• [PROBLEM TO SOLVE] Transcribe all of the data exactly. Omit the pictures.

____________________

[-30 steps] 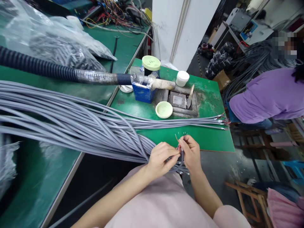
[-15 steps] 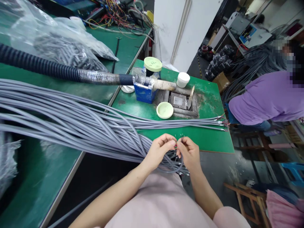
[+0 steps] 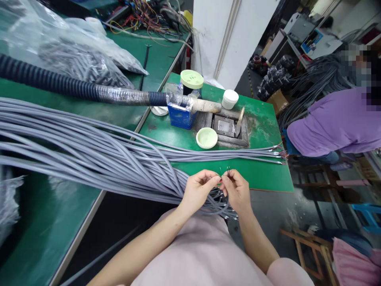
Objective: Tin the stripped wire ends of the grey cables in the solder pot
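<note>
Pinching thin wires (image 3: 228,171), the left hand (image 3: 199,190) and right hand (image 3: 238,191) are together at the near edge of the green surface (image 3: 263,174), apparently separating them, so the next move likely calls for a light, steady touch.

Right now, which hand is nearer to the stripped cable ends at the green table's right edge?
Right. The right hand is left of those stripped cable ends and on their near side; the left hand is farther left.
</note>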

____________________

• [RESPONSE TO THE EXERCISE]
[-30 steps] 
[-15 steps] 
[+0 steps] 
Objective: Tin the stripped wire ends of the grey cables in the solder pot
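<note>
Pinching thin wires (image 3: 228,171), the left hand (image 3: 199,190) and right hand (image 3: 238,191) are together at the near edge of the green surface (image 3: 263,174), apparently separating them, so the next move likely calls for a light, steady touch.

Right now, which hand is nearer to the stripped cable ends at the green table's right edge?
Right. The right hand is left of those stripped cable ends and on their near side; the left hand is farther left.
</note>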

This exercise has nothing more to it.